*** Opening Listed entries ***

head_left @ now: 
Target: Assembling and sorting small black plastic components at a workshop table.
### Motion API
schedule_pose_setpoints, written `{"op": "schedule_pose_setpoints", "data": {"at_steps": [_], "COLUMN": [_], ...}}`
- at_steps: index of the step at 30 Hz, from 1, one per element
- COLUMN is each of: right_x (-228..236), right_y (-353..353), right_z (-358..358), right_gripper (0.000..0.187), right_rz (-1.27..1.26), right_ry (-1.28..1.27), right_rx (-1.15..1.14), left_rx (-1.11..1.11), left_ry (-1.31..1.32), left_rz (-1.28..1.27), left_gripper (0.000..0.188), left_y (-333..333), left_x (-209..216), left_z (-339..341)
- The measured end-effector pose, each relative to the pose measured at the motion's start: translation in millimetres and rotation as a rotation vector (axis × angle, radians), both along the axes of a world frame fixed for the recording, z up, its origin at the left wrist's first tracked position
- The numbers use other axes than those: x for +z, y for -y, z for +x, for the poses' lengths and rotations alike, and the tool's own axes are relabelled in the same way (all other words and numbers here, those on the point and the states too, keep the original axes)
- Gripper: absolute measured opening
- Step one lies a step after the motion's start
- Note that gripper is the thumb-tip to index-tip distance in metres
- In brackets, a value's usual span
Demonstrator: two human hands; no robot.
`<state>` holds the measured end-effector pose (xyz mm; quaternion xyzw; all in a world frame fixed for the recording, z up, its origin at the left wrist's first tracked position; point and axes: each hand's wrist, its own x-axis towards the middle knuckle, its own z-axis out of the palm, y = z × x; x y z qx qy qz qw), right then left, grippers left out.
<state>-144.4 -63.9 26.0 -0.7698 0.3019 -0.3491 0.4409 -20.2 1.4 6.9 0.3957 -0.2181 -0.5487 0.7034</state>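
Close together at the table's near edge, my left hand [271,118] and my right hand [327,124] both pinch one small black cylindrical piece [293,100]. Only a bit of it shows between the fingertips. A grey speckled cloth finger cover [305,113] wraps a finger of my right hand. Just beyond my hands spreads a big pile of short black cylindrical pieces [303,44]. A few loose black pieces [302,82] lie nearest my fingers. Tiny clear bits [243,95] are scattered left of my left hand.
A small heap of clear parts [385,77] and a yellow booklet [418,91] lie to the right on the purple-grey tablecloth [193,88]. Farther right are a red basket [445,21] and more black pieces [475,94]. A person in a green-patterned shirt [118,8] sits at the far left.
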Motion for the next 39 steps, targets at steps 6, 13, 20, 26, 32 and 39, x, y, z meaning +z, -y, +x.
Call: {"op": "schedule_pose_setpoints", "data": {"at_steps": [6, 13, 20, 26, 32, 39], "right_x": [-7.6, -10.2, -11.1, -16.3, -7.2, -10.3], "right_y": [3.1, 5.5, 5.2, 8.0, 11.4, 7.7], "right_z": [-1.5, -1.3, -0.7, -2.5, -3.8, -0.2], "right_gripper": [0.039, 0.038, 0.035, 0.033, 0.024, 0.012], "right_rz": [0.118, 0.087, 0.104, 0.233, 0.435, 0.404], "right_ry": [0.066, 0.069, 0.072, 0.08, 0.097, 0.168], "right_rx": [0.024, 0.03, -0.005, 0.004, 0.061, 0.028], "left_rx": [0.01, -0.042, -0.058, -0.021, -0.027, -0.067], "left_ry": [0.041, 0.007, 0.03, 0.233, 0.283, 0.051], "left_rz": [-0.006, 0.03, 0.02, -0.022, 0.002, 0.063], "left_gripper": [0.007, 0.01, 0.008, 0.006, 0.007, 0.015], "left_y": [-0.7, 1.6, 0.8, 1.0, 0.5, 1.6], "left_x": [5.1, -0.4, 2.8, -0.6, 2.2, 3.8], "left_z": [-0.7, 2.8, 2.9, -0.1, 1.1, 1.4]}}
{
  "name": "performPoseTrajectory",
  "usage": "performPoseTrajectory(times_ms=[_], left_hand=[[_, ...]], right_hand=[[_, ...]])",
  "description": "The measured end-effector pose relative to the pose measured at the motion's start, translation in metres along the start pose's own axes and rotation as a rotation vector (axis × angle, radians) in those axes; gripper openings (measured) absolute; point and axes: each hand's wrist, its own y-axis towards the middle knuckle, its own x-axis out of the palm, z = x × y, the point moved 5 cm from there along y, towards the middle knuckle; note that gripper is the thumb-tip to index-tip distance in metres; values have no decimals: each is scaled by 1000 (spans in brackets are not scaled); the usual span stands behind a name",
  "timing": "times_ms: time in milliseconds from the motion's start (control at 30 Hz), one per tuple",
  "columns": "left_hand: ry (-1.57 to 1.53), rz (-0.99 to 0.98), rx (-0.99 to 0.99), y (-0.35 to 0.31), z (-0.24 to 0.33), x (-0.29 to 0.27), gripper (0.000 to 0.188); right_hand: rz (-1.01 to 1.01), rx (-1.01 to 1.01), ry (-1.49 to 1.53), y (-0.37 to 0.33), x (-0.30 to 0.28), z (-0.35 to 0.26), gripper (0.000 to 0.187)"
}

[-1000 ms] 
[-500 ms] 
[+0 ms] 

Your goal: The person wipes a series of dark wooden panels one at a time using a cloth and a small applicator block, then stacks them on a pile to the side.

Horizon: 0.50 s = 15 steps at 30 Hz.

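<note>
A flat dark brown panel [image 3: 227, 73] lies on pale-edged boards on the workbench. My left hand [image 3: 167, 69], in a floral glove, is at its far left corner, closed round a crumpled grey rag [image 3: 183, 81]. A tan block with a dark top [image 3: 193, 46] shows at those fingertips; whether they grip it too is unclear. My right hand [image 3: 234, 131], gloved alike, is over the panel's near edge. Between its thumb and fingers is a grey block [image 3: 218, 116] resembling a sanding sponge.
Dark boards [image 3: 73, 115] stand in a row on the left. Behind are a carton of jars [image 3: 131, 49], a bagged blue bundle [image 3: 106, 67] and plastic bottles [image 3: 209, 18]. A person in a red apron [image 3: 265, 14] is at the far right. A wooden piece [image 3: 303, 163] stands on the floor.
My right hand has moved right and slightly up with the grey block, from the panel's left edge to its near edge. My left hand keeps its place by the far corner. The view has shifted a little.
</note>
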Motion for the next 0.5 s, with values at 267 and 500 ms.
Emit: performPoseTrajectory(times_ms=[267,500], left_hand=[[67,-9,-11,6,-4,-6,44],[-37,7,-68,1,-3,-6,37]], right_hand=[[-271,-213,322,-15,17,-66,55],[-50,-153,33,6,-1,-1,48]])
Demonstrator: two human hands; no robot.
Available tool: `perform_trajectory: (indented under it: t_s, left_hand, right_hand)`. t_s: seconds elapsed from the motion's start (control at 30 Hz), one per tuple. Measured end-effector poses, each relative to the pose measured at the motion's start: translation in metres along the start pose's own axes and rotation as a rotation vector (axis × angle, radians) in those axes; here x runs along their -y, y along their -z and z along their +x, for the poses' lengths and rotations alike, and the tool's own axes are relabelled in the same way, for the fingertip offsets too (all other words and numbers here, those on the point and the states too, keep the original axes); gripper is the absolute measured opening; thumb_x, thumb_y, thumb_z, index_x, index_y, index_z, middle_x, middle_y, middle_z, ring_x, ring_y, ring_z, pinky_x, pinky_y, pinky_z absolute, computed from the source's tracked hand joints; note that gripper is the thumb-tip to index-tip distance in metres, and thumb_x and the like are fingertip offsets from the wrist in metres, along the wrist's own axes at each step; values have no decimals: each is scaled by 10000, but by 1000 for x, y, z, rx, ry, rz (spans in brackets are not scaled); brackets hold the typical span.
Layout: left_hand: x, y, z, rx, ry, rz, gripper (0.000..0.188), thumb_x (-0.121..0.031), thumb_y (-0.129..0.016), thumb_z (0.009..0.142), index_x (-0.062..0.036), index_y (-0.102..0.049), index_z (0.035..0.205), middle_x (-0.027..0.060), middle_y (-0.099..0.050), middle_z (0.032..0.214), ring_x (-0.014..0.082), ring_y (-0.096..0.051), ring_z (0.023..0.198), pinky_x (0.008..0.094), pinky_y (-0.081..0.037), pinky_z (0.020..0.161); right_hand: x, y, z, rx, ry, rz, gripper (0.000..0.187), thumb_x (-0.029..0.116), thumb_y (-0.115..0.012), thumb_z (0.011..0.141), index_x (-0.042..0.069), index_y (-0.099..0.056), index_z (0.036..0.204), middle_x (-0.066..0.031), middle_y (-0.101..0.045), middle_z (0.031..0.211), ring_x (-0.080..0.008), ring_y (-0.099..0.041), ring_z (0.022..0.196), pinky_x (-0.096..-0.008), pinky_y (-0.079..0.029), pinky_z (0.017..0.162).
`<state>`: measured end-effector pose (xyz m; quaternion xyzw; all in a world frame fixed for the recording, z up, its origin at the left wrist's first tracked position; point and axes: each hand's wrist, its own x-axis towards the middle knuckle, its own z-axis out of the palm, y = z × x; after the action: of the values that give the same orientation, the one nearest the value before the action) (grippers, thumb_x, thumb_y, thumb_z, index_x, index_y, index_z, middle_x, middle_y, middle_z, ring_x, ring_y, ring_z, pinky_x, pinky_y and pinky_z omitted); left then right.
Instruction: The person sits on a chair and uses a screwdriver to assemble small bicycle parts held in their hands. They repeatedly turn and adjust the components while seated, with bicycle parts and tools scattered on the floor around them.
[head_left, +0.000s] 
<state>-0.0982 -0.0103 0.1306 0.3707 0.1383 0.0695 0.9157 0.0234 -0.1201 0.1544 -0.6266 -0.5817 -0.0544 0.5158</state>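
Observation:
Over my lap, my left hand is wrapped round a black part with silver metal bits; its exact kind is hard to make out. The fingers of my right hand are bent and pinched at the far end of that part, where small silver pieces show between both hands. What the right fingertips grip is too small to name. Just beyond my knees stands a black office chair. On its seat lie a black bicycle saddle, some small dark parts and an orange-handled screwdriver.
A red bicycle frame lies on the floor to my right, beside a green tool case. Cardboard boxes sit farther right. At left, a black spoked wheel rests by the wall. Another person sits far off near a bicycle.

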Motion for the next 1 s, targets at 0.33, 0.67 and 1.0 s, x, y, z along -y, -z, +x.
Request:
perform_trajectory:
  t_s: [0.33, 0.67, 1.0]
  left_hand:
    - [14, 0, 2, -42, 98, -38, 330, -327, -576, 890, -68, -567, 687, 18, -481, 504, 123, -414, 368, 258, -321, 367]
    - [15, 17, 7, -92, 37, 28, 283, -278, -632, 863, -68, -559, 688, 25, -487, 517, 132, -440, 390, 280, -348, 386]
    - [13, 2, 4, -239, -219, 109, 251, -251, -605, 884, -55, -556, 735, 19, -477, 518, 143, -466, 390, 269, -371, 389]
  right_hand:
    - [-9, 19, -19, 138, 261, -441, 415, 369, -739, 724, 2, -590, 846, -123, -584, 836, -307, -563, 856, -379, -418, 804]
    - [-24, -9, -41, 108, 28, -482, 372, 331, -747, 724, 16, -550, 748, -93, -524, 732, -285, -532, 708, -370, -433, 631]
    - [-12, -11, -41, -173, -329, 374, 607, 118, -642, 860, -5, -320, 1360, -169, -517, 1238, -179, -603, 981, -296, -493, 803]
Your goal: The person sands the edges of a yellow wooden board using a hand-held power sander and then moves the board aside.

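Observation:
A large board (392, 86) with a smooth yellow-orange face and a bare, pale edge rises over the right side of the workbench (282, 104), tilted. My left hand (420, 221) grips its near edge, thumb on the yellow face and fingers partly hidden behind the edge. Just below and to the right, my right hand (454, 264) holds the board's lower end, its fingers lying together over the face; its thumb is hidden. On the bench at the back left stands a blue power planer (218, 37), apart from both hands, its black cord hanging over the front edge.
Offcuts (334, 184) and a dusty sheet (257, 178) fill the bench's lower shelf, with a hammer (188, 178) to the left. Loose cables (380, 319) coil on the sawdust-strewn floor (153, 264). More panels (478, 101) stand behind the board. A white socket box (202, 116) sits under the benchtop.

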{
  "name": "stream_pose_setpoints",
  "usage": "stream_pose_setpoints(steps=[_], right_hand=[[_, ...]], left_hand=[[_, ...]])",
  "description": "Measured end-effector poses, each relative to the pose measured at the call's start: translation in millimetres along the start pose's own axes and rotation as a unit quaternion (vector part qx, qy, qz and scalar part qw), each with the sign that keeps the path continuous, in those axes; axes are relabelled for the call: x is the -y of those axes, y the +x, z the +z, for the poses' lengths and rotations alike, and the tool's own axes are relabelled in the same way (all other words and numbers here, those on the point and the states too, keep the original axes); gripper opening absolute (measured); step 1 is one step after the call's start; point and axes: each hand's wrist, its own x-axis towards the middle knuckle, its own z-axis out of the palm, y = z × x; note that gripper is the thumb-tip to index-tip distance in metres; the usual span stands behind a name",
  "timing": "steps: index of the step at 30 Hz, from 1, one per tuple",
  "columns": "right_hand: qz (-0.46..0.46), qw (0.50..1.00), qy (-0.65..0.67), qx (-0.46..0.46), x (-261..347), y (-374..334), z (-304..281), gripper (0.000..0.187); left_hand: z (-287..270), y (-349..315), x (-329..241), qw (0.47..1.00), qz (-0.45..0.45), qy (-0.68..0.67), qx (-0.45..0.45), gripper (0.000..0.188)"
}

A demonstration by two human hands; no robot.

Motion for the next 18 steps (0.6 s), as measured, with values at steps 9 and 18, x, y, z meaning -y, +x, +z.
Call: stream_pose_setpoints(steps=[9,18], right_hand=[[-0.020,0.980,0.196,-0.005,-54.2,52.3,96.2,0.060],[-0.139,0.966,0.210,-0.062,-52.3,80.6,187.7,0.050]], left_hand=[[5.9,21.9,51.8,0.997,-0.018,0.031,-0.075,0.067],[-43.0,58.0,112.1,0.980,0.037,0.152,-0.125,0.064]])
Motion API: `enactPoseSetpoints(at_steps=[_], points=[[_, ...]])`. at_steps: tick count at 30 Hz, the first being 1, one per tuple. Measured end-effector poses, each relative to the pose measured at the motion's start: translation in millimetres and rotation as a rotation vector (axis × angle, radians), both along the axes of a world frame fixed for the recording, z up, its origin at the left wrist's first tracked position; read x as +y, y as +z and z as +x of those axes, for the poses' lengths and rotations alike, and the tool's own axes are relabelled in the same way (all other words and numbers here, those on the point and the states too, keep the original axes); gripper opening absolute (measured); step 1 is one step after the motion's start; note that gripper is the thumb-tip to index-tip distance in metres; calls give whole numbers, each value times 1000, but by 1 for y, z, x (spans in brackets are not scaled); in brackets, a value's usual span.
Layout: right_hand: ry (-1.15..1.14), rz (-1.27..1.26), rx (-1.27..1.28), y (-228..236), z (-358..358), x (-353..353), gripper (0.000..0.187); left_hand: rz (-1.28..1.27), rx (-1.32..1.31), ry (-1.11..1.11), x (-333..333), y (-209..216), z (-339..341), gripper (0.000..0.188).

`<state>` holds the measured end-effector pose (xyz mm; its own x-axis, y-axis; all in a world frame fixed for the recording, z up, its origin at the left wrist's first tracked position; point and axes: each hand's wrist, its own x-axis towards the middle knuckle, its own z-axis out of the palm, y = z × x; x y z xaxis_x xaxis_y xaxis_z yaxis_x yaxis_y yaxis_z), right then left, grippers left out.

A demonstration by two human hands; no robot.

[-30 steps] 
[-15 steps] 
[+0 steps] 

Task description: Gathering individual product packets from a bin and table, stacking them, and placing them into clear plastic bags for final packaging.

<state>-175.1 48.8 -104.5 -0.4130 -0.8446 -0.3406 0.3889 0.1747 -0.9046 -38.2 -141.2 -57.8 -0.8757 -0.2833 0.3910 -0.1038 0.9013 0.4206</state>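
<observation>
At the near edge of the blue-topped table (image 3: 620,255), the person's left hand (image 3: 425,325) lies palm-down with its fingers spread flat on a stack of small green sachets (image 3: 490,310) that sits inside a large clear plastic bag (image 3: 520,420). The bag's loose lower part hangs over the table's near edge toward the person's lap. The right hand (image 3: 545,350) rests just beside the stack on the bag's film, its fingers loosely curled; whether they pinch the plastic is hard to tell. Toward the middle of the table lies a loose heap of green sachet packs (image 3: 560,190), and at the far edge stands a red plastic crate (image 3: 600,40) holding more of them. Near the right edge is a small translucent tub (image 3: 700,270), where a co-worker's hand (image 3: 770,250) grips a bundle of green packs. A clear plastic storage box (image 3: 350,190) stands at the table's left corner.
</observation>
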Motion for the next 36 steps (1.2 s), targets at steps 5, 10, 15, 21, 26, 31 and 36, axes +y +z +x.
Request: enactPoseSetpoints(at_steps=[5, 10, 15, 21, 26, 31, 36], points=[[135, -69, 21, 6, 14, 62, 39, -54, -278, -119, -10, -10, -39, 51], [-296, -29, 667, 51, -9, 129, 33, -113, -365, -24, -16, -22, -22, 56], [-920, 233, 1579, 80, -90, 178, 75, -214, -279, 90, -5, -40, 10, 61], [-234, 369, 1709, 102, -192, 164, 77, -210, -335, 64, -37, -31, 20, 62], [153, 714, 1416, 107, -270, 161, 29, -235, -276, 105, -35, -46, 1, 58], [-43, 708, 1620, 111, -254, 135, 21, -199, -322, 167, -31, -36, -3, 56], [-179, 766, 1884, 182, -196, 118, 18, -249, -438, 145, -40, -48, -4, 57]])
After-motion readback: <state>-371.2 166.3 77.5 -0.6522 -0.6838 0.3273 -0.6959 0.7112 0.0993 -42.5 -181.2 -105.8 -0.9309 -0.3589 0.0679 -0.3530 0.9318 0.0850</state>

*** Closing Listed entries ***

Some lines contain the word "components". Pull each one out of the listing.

Answer:
Target: Assembling and sorting small black plastic components at a workshop table.
Instruction: The person sits on a chair and uses a screwdriver to assemble small bicycle parts held in their hands. They repeatedly turn and adjust the components while seated, with bicycle parts and tools scattered on the floor around them.

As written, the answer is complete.